Iteration. Good for iPhones. Also, Terminators. The T-800 is a perfectly adequate time-traveling murder robot, but Skynet gave the T-1000 a crucial feature: laminate flooring mode. (Who needs to transform into a beat-up Chevy? Bumblebee’s got nothing on Robert Patrick.) Plus, the latter model dispenses with the odd Austrian accent option.
To iterate, you put something out there quickly, improve it based on feedback, and put it out there again. Rinse and repeat. If it works for Mission: Impossible movies, why not books? Sure, I’ve worked on the occasional second edition in traditional publishing, but those iterations arrives years or even decades apart. Digital changes the equation.

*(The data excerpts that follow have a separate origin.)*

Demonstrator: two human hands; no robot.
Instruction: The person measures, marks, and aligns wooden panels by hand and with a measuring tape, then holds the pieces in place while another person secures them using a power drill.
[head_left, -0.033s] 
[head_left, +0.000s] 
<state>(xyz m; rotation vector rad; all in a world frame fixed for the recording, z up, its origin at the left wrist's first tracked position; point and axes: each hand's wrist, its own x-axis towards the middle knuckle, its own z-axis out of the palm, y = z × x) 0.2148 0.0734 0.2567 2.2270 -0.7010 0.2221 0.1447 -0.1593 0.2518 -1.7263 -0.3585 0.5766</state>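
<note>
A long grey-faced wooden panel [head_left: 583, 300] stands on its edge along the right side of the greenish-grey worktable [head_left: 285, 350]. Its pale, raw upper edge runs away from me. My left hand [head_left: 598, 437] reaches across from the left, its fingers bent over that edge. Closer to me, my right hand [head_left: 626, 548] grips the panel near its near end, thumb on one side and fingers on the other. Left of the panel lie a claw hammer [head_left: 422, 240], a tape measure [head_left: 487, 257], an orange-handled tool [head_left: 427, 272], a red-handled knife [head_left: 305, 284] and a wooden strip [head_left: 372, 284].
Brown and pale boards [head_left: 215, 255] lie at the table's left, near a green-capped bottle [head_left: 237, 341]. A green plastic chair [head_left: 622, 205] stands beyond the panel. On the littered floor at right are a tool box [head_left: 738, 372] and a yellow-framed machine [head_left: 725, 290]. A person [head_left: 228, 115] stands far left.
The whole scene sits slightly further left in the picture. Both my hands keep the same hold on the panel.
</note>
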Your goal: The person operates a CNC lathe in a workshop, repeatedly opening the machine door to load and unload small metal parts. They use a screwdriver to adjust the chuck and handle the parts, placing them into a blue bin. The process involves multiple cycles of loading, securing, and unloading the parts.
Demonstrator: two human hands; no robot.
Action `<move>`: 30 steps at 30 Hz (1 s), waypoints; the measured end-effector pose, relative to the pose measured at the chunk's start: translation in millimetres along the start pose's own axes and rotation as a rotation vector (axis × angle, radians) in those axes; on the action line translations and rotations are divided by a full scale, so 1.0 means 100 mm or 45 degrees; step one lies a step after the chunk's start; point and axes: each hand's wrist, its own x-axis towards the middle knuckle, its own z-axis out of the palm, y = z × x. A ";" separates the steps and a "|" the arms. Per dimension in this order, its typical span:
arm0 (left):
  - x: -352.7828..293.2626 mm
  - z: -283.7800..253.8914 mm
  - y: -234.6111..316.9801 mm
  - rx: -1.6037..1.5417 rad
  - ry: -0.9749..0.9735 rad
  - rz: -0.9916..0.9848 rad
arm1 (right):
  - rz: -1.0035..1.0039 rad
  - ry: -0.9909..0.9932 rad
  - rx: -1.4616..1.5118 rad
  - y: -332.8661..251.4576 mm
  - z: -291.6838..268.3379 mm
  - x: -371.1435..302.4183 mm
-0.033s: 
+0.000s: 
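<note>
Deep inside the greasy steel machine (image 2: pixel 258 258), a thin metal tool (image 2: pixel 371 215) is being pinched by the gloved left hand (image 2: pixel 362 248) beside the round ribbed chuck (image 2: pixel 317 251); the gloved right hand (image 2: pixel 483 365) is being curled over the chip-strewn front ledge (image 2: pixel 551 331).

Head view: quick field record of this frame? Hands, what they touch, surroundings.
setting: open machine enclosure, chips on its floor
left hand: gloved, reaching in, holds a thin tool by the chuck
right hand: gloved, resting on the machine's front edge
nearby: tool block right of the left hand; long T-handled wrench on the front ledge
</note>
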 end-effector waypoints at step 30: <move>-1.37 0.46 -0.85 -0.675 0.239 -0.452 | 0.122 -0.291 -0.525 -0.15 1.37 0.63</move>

Todd Sattersten makes this case recursively in Every Book Is A Startup, a book he originally published on O’Reilly’s website in 2011. It’s an argument for rapidly iterating books in the form of a rapidly iterating book. Now, Todd has re-released the book on Leanpub, an elegant tool that allows you to publish and sell an e-book while it’s still in progress. Buying the book gives you access to all future updates. (Todd’s is the second book I’ve purchased on Leanpub. The first, Cognitive Productivity, is probably the geekiest book I’ve enjoyed next to, of course, Track Changes: A Literary History of Word Processing.)
We all need to get a heck of a lot less precious about what we publish and start cranking stuff out. How else are we going to get better at writing what people want to read? How else are we going to figure out what it is that we’re supposed to be writing?
Kent Beck makes this argument in a Facebook post: Publish Everything (Pretty Much). After a tweet went viral—one he never expected to resonate—he realized there’s simply no predicting what will become popular. (This goes back to the Dale Chihuly quote from a few weeks back. “You don’t know when you’re at your best.”) Ultimately, the responses you get from your audience will fall on a standard statistical distribution: a tiny percentage of your published work will get the vast majority of the attention. And you can never know which percentage.
Of course, Beck includes the caveat that publishing tons of crap will change the curve. But, he adds, “if it’s not so bad as to actively damage your reputation, get it out there and pay attention to the feedback.” In other words, iterate.
Eat your own dog food, Dave. As an experiment and in solidarity with my pal Todd, I’ve just created an iterative book myself. I had a little chapter of something I’d put together and it seemed like it might be part of something larger. So, in the spirit of this week’s essay, what the heck? It took about an hour to get the file up on Leanpub. I’ve decided to call it Book Into Battle: How to Write What You Mean So It Matters. (“Book As Battle”? You tell me.)
If I can do it, so can you. Take something—even a fragment—and throw it up on Leanpub. Share it with me. Then iterate.